An atavistic dialectic in the philosophical, scientific, religious, psychological and ontological spheres, such as the one represented between body and soul, triggers the project Il corpo d'aria (The Body of Air), presented by the artist Christian Fogarolli (Trento, Italy, 1983) at the Alberta Pane Gallery in Paris.
Körper-Leib is a terminological dualism of German origin that merges and splits at the same time the word "body". Körper refers to the body in objective and material terms, while Leib in subjective terms, relating the body to aspects of lived life and the soul. Starting from Descartes, this dualism becomes technical-scientifc and applied to the medical, psychoanalytical and psychiatric sciences. On the body reduced to a "thing", on the organicity of feelings and thoughts, neurosciences and, consequently, pharmacology have then been focused. The later aims, through chemical balance, at revealing knowledge and curing internal disturbances.
Christian Fogarolli's project Il corpo d'aria is based on these premises and presents some works that investigate the relationship between instrument, body and soul in the spaces of the Alberta Pane Gallery in Paris. The works attempt to explore some contemporary issues and problems in relation to the body and the mind, which are elements scientifically considered as a simple organic mass that can be modified, cured and redeemed. The research represents an evolutionary phase and is coherent with the artist's entire path based on a contemporary vision of illness, deviance and treatment approaches.
The project on display leads to a critical view of the body, seen as a simple organism and often reduced to the categories of today's natural sciences, such as biochemistry and genetics.

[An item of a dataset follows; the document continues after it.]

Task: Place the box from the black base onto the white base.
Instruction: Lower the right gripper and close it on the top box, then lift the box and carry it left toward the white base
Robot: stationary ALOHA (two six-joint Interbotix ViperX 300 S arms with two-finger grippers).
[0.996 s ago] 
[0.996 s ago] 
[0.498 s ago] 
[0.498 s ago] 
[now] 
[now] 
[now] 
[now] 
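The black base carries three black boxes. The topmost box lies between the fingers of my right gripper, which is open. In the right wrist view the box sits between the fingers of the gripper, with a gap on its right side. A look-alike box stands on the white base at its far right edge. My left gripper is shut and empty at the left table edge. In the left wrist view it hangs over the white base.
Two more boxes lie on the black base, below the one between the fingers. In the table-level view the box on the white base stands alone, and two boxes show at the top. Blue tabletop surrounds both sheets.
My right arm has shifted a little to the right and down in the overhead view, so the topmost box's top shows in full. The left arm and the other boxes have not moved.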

The installations and the photographic works, which have been specially created, have been conceived starting from these thoughts and in reference to how science, by definition, denies itself as a consequence of the birth of new premises. This implies a constant loss of meanings to the detriment of causes towards a utopian truth.

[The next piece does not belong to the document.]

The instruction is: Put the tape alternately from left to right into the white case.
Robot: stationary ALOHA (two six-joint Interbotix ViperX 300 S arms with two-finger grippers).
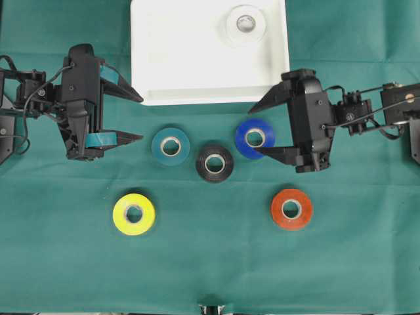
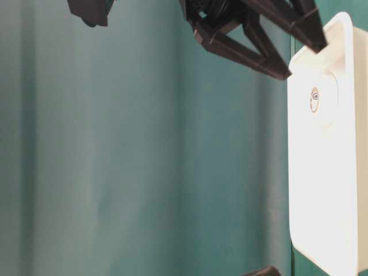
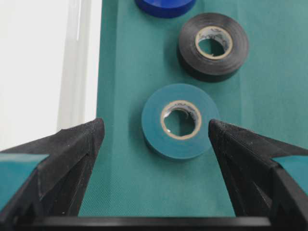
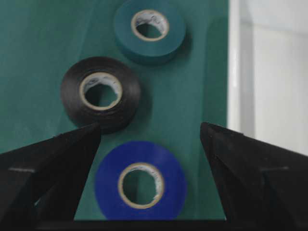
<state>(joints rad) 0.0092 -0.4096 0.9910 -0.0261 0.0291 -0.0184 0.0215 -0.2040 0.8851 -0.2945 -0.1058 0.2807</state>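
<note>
Green woven cloth table cover [image 1: 65, 262]: matt, fine weave, faint creases. White rectangular plastic case [image 1: 184, 59] w/ rounded rim: smooth, slight gloss. Rolls near the case look like smooth vinyl tape w/ pale card cores: white roll [image 1: 245, 25] inside it, teal roll [image 3: 179, 120] & blue roll [image 4: 140, 180] semi-matt, black roll [image 3: 212, 45] a bit shinier. Black plastic left gripper [image 3: 154, 139] fingers [image 3: 72, 159]: matt, finely ribbed inner faces, teal tape patches.
</note>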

In Ideas for an Emotional Theory, Jean-Paule Sartre says that a face uses the same muscular, arterial and nervous energy in the act of laughing and crying, but we cannot say for this reason that laughter and crying are the same thing. The loss of the "meaning" of laughter or tears will lead to the consequent hegemony of instrument, technique, and mater. The works that compose Il corpo d'aria seem to form an aseptic space for investigation and operation through diagnostic methods. They are composed of photographic images from archives of medical institutions, found objects such as instruments, artificial lights, and chemical liquids. By continuously blurring symptom and cure, Fogarolli evokes the contemporary paradox in which development and technical reason can be themselves part of the problem.
Christian Fogarolli is an Italian artist born in 1983. In 2010 he obtained a Master course in study, diagnosis and restoration of modern and contemporary ancient paintings from the University of Verona and a Master's degree in conservation of cultural heritage from the University of Trento. His research focuses on the relationship between visual art and scientific theories/disciplines and, similarly, how the later have used the artistic medium to progress. His works are an attempt to question the hierarchical relationship between different species; the normative attributions of deviance and disease and the canonical methods of museological, scientific and archival categorisation. His practice moves from historical research in different forms of expression, from environmental installation to photography, from sculpture to video. He has shown his research in shows such as dOCUMENTA(13); the Museum of Modern and Contemporary Art in Rovereto, Mart (2013); La Maison Rouge in Paris (2014); Foundation Museum Miniscalchi Erizzo (2015); de Appel arts centre in Amsterdam (2015); 5th Moscow International Biennial in Moscow (2016); Hunterian Museum in Glasgow (2017); Gayté Lyrique in Paris (2017); Haus der Kulturen der Welt in Berlin (2017); Galleria Civica Mart, Trento (2014-18); Les Rencontres de la Photographie, Arles (2018); MAXXI, Museo nazionale delle arti del XXI secolo, Rome (2018); Hrdlicka Museum of Man, Prague (2018); Museo Palazzo Fortuny Venezia (2018); Musée de Grenoble (2019). He recently received research and residency awards at the College of Physicians and Müter Museum of Philadelphia and Futura center for contemporary art in Prague (2018).